*TASK BRIEF:* Using the data below, gather each line that includes the word "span".

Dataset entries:
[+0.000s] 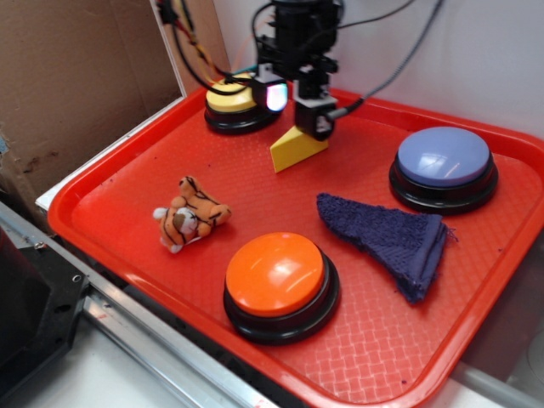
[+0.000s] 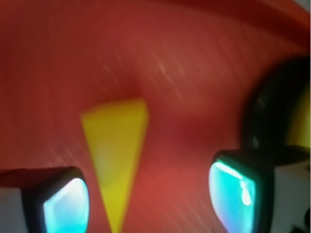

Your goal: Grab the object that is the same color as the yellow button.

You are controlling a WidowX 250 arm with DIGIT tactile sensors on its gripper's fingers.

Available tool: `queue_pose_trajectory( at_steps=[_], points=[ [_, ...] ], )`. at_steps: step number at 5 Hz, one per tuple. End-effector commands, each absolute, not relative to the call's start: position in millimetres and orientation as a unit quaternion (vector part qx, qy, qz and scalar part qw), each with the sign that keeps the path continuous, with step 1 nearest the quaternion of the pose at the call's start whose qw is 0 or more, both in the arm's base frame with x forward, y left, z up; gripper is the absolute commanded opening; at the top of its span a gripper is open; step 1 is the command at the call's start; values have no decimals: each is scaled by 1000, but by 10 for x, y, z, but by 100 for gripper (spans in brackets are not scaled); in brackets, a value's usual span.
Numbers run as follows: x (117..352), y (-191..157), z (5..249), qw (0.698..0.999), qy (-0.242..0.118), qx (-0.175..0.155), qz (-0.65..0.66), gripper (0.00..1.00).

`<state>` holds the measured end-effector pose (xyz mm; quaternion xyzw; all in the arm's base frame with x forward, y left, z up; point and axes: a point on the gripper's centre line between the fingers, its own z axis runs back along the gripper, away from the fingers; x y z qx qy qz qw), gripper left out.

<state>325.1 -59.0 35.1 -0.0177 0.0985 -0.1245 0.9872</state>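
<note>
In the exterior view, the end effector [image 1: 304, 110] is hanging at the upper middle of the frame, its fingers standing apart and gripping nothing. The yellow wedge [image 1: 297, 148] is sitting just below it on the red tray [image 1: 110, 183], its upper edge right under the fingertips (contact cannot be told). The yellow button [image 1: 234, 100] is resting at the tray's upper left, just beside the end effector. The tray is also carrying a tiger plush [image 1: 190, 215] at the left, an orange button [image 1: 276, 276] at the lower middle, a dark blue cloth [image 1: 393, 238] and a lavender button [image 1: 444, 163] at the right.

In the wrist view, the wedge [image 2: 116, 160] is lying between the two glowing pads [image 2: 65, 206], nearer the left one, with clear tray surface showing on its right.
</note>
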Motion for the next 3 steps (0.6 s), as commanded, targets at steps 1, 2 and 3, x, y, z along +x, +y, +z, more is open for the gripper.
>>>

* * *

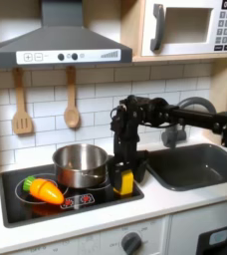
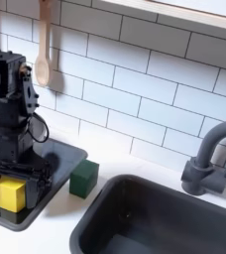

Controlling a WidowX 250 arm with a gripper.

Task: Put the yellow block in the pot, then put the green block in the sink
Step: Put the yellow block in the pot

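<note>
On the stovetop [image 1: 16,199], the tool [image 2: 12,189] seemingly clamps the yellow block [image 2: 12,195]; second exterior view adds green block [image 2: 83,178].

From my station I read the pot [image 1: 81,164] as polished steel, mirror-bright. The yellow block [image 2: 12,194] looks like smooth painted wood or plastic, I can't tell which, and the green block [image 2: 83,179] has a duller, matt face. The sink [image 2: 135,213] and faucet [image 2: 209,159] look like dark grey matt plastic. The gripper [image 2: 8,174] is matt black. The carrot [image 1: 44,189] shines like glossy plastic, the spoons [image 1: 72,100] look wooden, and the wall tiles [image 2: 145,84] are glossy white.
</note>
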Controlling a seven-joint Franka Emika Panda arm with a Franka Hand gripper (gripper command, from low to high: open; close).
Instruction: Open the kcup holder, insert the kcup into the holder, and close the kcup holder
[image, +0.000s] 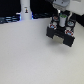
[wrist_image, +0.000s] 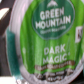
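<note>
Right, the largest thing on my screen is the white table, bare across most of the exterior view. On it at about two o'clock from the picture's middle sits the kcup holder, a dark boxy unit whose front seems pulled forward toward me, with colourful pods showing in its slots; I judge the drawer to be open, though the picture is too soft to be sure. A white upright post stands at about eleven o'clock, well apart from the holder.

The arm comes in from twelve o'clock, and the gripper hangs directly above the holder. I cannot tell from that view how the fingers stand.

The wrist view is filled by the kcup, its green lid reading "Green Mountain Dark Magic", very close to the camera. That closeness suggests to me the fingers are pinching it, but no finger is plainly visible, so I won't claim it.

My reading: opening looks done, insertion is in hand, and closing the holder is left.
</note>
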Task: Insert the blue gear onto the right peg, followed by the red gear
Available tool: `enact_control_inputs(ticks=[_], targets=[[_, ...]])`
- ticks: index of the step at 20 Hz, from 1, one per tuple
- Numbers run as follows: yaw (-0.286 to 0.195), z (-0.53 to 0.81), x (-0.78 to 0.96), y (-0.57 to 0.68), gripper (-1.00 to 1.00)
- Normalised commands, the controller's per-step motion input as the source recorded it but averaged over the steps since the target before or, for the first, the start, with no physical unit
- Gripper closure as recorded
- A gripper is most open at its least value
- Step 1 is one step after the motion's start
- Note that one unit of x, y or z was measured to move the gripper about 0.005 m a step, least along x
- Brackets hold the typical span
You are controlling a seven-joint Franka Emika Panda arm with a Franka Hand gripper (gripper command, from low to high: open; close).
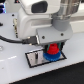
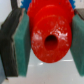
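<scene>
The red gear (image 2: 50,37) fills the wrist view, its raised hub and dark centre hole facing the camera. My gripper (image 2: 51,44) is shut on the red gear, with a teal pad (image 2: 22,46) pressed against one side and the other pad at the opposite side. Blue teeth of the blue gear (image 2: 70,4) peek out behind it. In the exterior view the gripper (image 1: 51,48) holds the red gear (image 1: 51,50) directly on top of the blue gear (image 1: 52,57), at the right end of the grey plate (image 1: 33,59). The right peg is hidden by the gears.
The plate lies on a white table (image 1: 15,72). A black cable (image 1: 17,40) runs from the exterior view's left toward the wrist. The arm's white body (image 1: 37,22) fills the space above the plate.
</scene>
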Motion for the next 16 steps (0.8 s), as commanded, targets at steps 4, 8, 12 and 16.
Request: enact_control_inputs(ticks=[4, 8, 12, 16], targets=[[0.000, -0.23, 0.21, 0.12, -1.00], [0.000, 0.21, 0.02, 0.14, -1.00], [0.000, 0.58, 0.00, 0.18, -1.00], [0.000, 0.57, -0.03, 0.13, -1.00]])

*OUTPUT:*
Available tool: `queue_pose_trajectory( at_steps=[_], points=[ [_, ...] ], )`. at_steps: step number at 5 Hz, one per tuple. End-effector commands, each absolute, not relative to the call's start: position in millimetres and orientation as a unit quaternion (vector part qx, qy, qz and scalar part qw), each with the sign that keeps the path continuous, with step 1 nearest the quaternion of the pose at the call's start whose qw is 0 or more, both in the arm's base frame with x forward, y left, z up; gripper is the absolute commanded opening; at the top of its span a gripper is open; step 1 is the command at the call's start; values have no decimals: each is scaled by 1000, but by 10 for x, y, z, but by 100 for gripper (spans in brackets are not scaled); in brackets, a value's usual span.
- Brackets hold the typical span

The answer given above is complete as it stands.